Una opción ética, popular y libertaria ante el tema de
víctimas
Si hay una cosa en la que estoy de acuerdo con los uribistas
es que no todas las víctimas son iguales: esto es tan cierto para Colombia
como lo es en Palestina. Creo que afirmar lo contrario es una necedad que no
tiene nada que ver ni con el acto humano de la empatía ni de la reconciliación.
Cualquiera que haya visto la televisión colombiana se da cuenta de esto que los
uribistas insisten hasta el cansancio: algunas “víctimas” –las menos y las que
tienen una posición económica privilegiada- reciben atención en horarios
estelares mientras otras son vilipendiadas, ignoradas o despreciadas con la
terrible sentencia “por algo habrá sido”. El tema de las víctimas reproduce la
exclusión y marginalización de una sociedad polarizada en clases que parecen
más bien castas. Esto lo expresa mucho mejor un artículo del mordaz Camilo de
los Milagros:
Durante décadas se ha construido una narrativa de la
confrontación en Colombia a la medida de las élites: malos muy malos contra
buenos impecables. Ciertas víctimas gozan desde entonces un protagonismo
claramente interesado en desprestigiar al malo de oficio, al demonio causante
de todas las desgracias del país. ¿Pero qué tan nocivo ha sido ese demonio?
¿Por qué en lugar de uno o dos testimonios desgarradores y amarillistas, no se
valora de conjunto la catástrofe humanitaria donde ambos bandos han cometido
atrocidades? ¿Por qué no se esclarecen las responsabilidades completas?
(…) Las comparaciones son odiosas, pero necesarias. Ninguna
comparación tan odiosa como ésta de poner muertos en los dos extremos de la
balanza. Con horror se constata que el 70% de los crímenes cometidos en el
marco del conflicto armado son atribuidos al Estado o sus agentes paralelos,
mientras ni siquiera el 20% corresponde a los grupos subversivos. Es una
desproporción aterradora que no se corresponde para nada con la narrativa
oficial. Las cifras corresponden a mediciones de las Naciones Unidas, a los
datos del CINEP e incluso a la Comisión de Memoria Histórica que financia el
mismo gobierno nacional. No es retórica mamerta, no es complicidad con el
terrorismo, no es un intento por desviar la atención sobre los crímenes de la
insurgencia. Es la constatación de cómo usando un magnífico encantamiento
televisivo uno de los bandos va a salir limpio. El que más dolor ha causado.[5]
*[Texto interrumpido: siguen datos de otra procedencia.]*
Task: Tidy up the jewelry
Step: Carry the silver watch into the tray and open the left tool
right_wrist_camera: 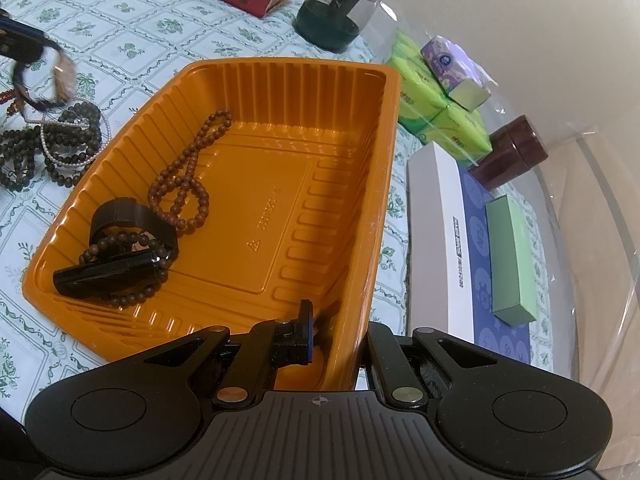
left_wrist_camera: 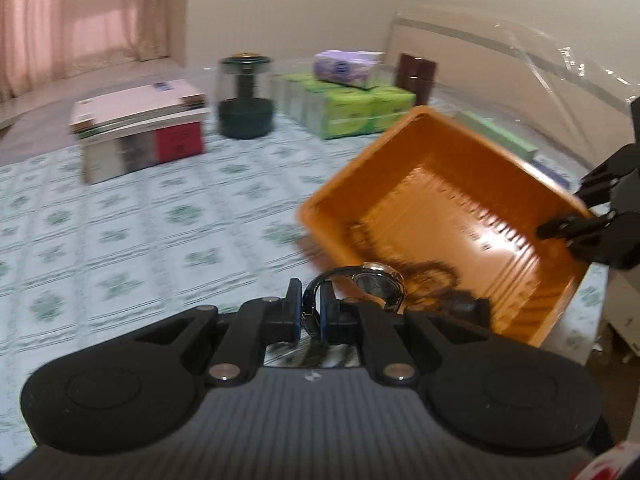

Ante el debate de las víctimas uno tampoco puede ser
neutral. Si tengo que estar con alguien, estoy con aquellos que han sido
víctimas de los que han querido mantener una de las sociedades más desiguales
del planeta a sangre y fuego. Estoy al lado de aquellos que trataron de
aniquilar -hasta la semilla- visiones alternativas de sociedad. Estoy con los
que han sido víctimas de quienes se han enriquecido despojando a los que menos
tienen. Estoy del lado de quienes se han resistido a los designios de quienes,
a fin de conservar sus nefastos privilegios, serían capaces de hacer arder a
toda Colombia. Estoy del lado de quienes no se les ha permitido ni siquiera
llorar a sus muertos por miedo al castigo de un Estado que celebra el
espectáculo aleccionador de la sangre chorreando de cabezas decapitadas. Estoy
del lado de quienes no se les ha permitido siquiera decir que son víctimas,
porque las víctimas del Estado, supuestamente, no existen. Estoy del lado de
quienes nunca han tenido ni la televisión ni la prensa de su lado, aunque me
lluevan rayos y centellas. Como se ve, el tema de víctimas es otro campo de
batalla más en esta confrontación fundamentalmente política.